I was considering this question two weeks ago in a Curious Body session after a profound duet showed up and the room went silent with wonder at the beauty of it. What made it beautiful? The magic, the profound connection , the timing, the felt experience as witnesses. The two movers were not trying they were in the magic. You could call it flow state perhaps, or the zone, or as I have referenced in previous posts, I could say they were totally “dropped in” & that’s why they could create it.
I don’t want to over analyse the magic, but I do want to acknowledge it. Sometimes we are in this state for a short time. Sometimes moments of divine timing happen in an Improvisation and we take those moments as gifts of the practice. If the magic is there from beginning to end that is something extra special. It’s special to be in it as the creator and it’s special for the witnesses also. I can’t say I live for these moments but I find them deeply satisfying. It also makes me very happy to be part of the reason that the conditions are present so magic can arise.

Maybe it is worth a little analysis. What are the conditions from which magic can arise? What are the blocks to magic? Laziness is a block. A busy mind is a block, and doing what you always do is also not helpful. People think Improvisation is easy, but it is not. It’s not easy to watch and it’s not easy to do. But if you do it well, it is easy to watch. Ha.
To begin we have to arrive, and then we have to notice we are beginning. Noticing takes attention and attention takes effort. So you cannot be lazy and still expect to notice. You cannot be lazy and still expect to drop in and shift states from normal everyday person to a body aware person. We want our attention to be heightened, we want to notice everything. Breath is key also, as it is with meditation training, noticing the breath while you are moving and using it consciously can bring you into a sensing body state that is ready to play and engage.
If movers run through yoga poses to arrive and warm up, they may stretch this or that, but it wont bring them into new moving territory, it wont wake up their creativity. So we need to get these habits out of the way and start noticing the body and go from there. It sounds a bit scary with nothing to hold onto, as a teacher I will offer images or speak of body parts or thoughts on seeing, sensing & feeling to help enable movers to unfold into not knowing. From this place I think we can become interested. That is the ideal, that curious, interested state.

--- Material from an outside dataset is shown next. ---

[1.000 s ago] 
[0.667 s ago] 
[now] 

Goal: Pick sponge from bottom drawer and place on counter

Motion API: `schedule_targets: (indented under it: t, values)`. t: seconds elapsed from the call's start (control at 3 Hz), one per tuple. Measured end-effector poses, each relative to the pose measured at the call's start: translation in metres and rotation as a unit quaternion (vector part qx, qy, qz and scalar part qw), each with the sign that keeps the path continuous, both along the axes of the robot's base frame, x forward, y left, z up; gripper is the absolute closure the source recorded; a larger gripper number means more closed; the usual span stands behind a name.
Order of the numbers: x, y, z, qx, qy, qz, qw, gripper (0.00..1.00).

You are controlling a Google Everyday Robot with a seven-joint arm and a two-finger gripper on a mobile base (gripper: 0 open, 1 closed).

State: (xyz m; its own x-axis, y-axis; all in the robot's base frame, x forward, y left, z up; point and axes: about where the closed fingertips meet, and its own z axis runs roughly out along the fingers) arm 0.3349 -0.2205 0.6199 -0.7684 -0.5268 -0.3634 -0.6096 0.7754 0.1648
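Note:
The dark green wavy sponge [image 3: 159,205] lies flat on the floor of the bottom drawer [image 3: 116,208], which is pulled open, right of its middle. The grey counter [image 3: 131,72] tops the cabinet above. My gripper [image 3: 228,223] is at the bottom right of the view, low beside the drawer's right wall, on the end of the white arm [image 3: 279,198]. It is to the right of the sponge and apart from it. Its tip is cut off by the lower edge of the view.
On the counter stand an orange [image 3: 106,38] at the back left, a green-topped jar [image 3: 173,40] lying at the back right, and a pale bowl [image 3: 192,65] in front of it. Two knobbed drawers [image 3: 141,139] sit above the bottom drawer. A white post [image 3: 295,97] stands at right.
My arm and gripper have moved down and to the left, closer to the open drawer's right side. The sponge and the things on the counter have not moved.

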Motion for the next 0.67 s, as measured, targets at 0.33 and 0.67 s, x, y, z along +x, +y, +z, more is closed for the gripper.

I tend not to use music to bring people into a state although I know this can be done very well, but the effect is different and the practice is different. I could say coming into a moving state through music is like having a drip feed, we don’t have to hunt for our food. If we just go with the music there is not so much work to do. It’s not better or worse and the practices are not mutually exclusive, but you do not get that easy drip feed ride in a Curious Body class. I try to use music that is obscure in form so that it cannot be hooked into by the mover. Curious Body is about working at being interested, so certain music or silence will support that evolution best.
Al Wunder was one of my teachers. He used language like ‘initiator’ & ‘responder’, putting us in duets making us choose a role each, possibly throwing out another imperative like ‘left elbow as primary mover’ and off you went to work with that to sound of his hand made hum drum… Curious Body is full of all my past teachers. And I’m grateful for them all.
Some moments arise as divine, when no one in the solo, duo or group appears to be doing anything special and yet the listening & responding is happening in such a way that the unfolding choreography is perfect. This is a skill. It is the magic, and the movers that practice know how to make it. They know when it is there and if they don’t cling to it they could find themselves in it for minutes at a time. Perhaps I do live for those minutes because they feed the rest of the hours in my day. They keep me going as an artist, a teacher and as a maker. They keep me reaching for the next collaboration, the next project.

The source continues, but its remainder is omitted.